If you're pursuing Social Security Disability Insurance benefits in Michigan, you've probably wondered whether hiring an attorney makes sense — and what that actually looks like in practice. SSDI law is federal, meaning the core rules are the same in Michigan as anywhere else in the country. But the local landscape — the hearing offices, the administrative law judges, the DDS examiners at Michigan's Disability Determination Service — shapes how cases actually move.
SSDI attorneys work on contingency. You pay nothing upfront. If your case is won, the SSA withholds a portion of your back pay — capped by federal law at 25% or $7,200, whichever is less (this figure adjusts periodically, so confirm the current cap with SSA). If you don't win, the attorney receives nothing.
That fee structure matters because it removes the financial barrier for claimants who can't afford hourly legal fees while they're out of work.
Attorneys who handle SSDI cases must be approved to practice before the SSA. Non-attorney representatives — sometimes called disability advocates or representatives — can also be approved by SSA and work under the same fee rules. The title matters less than whether they're experienced with SSDI specifically.
Most SSDI claims are denied at the initial stage. Michigan claimants follow the same four-stage appeals path as everyone else:
| Stage | Who Decides | Typical Timeframe |
|---|---|---|
| Initial Application | DDS (state agency) | 3–6 months |
| Reconsideration | DDS (different reviewer) | 3–5 months |
| ALJ Hearing | Administrative Law Judge | 12–24 months |
| Appeals Council | SSA Appeals Council | 12–18 months |
Attorneys are most commonly brought in at the ALJ hearing stage — and for good reason. This is where claimants get to appear before a judge, present testimony, and submit medical evidence directly. How evidence is framed, what records are obtained, and how vocational expert testimony is challenged can significantly affect what an ALJ decides.
That said, representation earlier in the process can also shape outcomes. An attorney reviewing your initial application may catch missing medical records, identify the strongest diagnoses to document, or flag that your onset date — the date SSA considers your disability to have begun — needs to be supported more carefully.
Michigan's Disability Determination Service handles initial and reconsideration reviews. Like all state DDS agencies, it evaluates SSDI claims using SSA's five-step sequential evaluation:
An attorney familiar with this framework knows which step your case is most likely to turn on — and what evidence closes the gaps.
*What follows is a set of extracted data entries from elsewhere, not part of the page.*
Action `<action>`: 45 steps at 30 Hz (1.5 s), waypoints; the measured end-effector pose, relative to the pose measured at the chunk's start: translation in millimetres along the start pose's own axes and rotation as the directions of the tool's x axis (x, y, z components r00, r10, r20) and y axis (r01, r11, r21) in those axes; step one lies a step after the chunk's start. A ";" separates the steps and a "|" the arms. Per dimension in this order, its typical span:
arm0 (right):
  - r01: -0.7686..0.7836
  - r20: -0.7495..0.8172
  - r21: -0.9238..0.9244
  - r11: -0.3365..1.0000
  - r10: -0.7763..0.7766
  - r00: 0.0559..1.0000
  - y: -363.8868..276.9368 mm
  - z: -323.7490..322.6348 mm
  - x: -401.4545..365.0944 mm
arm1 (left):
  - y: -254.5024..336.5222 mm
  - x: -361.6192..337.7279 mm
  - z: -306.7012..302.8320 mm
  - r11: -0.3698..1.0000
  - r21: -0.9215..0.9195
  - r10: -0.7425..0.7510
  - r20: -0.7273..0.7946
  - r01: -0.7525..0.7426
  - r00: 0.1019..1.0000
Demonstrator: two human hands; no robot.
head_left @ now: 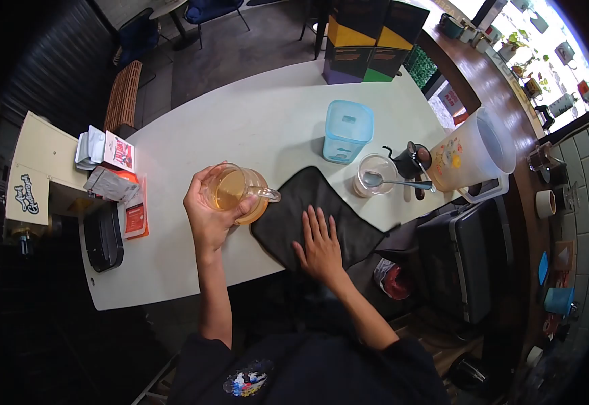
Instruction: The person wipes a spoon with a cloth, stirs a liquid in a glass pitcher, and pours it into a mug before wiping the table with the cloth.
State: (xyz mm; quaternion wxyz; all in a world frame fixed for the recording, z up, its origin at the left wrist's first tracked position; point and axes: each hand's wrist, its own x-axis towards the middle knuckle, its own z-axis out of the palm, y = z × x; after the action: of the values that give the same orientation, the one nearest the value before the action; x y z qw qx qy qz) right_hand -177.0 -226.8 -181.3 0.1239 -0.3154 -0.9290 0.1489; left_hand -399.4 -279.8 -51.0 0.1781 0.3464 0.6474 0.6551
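My left hand is wrapped round a clear glass jug that holds amber liquid. The jug's handle points right, and its base is hidden under the hand and rim. Just right of it, a black mat lies at the table's near edge and hangs over it. My right hand rests flat on this mat with its fingers stretched out and holds nothing.
On the white table stand a light-blue lidded container, a clear cup with a spoon across it, and a large plastic pitcher. A black device sits beside the cup. Packets and a cream box are at left, menu boards at the back.
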 end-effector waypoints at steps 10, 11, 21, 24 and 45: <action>-0.141 -0.026 -0.008 0.990 0.140 0.990 7.1 -4.5 -57.5 | -44.4 26.8 56.0 1.000 -0.022 0.014 0.118 -0.011 0.993; -0.145 -0.026 -0.011 0.989 0.145 0.989 8.4 -4.3 -57.7 | -51.3 29.6 61.2 1.000 -0.026 0.013 0.122 -0.010 0.992; -0.247 -0.079 -0.045 0.968 0.243 0.967 18.4 -10.5 -38.4 | -93.7 36.0 95.0 1.000 0.025 -0.012 0.155 0.008 0.988; -0.257 -0.092 -0.057 0.965 0.252 0.963 22.6 -10.7 -26.5 | -100.1 35.9 100.2 0.999 0.049 0.007 0.165 -0.015 0.986; -0.094 -0.038 -0.230 0.969 0.088 0.995 50.6 -22.8 -8.0 | -53.8 -56.4 -10.1 0.963 0.239 0.148 -0.085 -0.124 0.985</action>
State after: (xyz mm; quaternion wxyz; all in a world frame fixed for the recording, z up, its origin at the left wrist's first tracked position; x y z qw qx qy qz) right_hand -135.7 -189.0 -179.3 0.0921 -0.3720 -0.9228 0.0406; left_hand -378.6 -320.3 -115.1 0.0572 0.3747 0.7027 0.6021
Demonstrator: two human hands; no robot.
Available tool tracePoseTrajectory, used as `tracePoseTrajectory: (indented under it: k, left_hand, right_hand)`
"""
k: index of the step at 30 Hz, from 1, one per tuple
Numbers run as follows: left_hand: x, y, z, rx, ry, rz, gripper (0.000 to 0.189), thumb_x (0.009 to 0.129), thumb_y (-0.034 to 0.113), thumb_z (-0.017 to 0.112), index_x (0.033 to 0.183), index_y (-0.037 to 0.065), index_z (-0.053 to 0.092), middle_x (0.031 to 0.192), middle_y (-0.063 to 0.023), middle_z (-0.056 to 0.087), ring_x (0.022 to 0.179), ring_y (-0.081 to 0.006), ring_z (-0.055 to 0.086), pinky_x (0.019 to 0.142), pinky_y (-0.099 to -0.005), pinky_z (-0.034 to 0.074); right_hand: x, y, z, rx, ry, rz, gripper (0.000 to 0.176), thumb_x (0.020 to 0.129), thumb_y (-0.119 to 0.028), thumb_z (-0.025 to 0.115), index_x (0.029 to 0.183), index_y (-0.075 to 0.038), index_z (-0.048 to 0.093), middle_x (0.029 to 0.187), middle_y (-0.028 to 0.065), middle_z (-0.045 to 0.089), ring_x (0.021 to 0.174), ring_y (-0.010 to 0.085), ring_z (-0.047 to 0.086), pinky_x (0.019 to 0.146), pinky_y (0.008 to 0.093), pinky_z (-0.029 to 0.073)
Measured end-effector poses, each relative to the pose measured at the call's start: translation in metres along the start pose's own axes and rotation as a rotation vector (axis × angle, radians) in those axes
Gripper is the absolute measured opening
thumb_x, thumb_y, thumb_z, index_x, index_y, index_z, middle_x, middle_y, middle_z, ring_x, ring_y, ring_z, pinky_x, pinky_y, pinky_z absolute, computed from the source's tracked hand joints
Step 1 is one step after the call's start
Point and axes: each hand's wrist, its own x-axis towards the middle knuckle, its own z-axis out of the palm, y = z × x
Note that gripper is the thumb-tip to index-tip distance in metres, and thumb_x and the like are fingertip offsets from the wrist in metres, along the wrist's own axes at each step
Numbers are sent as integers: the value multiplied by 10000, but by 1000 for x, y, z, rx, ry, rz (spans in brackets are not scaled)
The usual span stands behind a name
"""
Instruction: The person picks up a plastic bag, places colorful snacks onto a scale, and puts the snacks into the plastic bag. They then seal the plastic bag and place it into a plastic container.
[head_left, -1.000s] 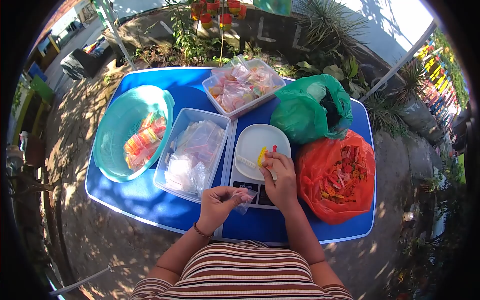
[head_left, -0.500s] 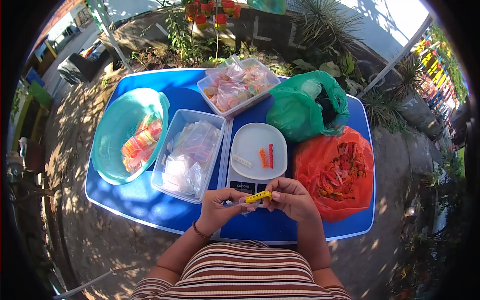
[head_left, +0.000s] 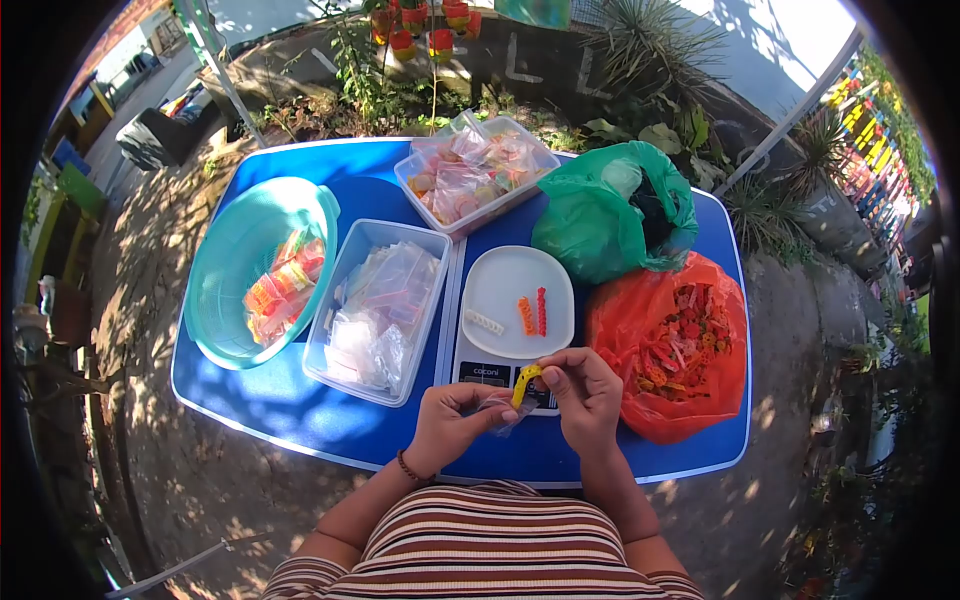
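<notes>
My right hand (head_left: 580, 395) pinches the upper end of a yellow strip with holes (head_left: 521, 386). The strip stands on a slant, its lower end at the mouth of a small clear plastic bag (head_left: 510, 417). Closed on that bag is my left hand (head_left: 453, 422), thumb and fingers together. Just beyond both hands sits a kitchen scale (head_left: 485, 373) with a white square plate (head_left: 505, 270) on top. On the plate lie a white twisted piece (head_left: 484, 322), an orange piece (head_left: 527, 316) and a red piece (head_left: 542, 311).
Left on the blue table (head_left: 270, 410) are a turquoise basket (head_left: 210, 260) holding filled packets and a clear tub (head_left: 445, 265) of plastic bags. A tub of packets (head_left: 410, 168) stands behind. A green bag (head_left: 580, 220) and a red bag (head_left: 615, 330) of colourful pieces stand right.
The yellow strip has tilted from nearly level to steep, its lower end now at the bag's mouth. My right hand has risen slightly; my left hand still holds the bag.
</notes>
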Motion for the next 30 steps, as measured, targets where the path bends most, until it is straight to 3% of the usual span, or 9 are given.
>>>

No two SSDI cases follow the same path. Several factors determine how much value legal representation adds:
Medical evidence strength. Cases with clear, well-documented diagnoses and consistent treatment records may proceed differently than cases relying on subjective symptom reporting or conditions that are harder to quantify — like chronic pain, mental health impairments, or fatigue-based disorders.
Stage of the process. An attorney entering at the reconsideration stage faces different strategic choices than one preparing for an ALJ hearing. Some claimants hire representation only after a second denial.
Work history and credits. SSDI requires work credits earned through Social Security-taxed employment. How many credits you have, your age, and when you last worked all affect technical eligibility before the medical review even begins.
Age and vocational profile. SSA's Medical-Vocational Guidelines (the "Grid Rules") treat older claimants with limited education or transferable skills differently than younger claimants. An attorney who understands Grid Rules may argue them in your favor at the hearing.
Type of impairment. Physical conditions, mental health conditions, and combinations of both are assessed differently. RFC forms, treating physician opinions, and psychological evaluations each carry weight depending on the claim type.
Michigan has multiple SSA hearing offices, including locations in Detroit, Grand Rapids, Flint, and Lansing. Claimants are generally assigned to a hearing office based on their address. Wait times at individual offices can vary, and ALJ approval rates differ from judge to judge — though SSA discourages "judge shopping," knowing regional patterns is part of what local experience buys you.
Michigan also has relatively high rates of initial denials, consistent with national trends. Most approved SSDI claimants in Michigan — like across the country — reach approval at the ALJ hearing stage or later.
If you're approved after a long appeals process, back pay can be substantial. SSA calculates back pay from your established onset date (EOD), subject to a five-month waiting period. Cases that reach the ALJ stage often involve years of accrued back pay — which is why the contingency fee structure can represent real money even at the capped percentage.
An attorney may also argue for an amended onset date that maximizes the back pay period, particularly when medical records support an earlier disability start date than what SSA initially assigned.
Representation doesn't guarantee approval. An attorney can organize your evidence, prepare you for hearing testimony, cross-examine vocational experts, and submit legal briefs to the Appeals Council — but SSA makes the final determination based on the medical and vocational record.
Whether an attorney's involvement would change the outcome of your specific case depends entirely on the facts of that case: your diagnoses, your documented functional limitations, your work history, your age, and where your claim currently stands in the process. Those are the pieces only you — and someone reviewing your actual file — can assess.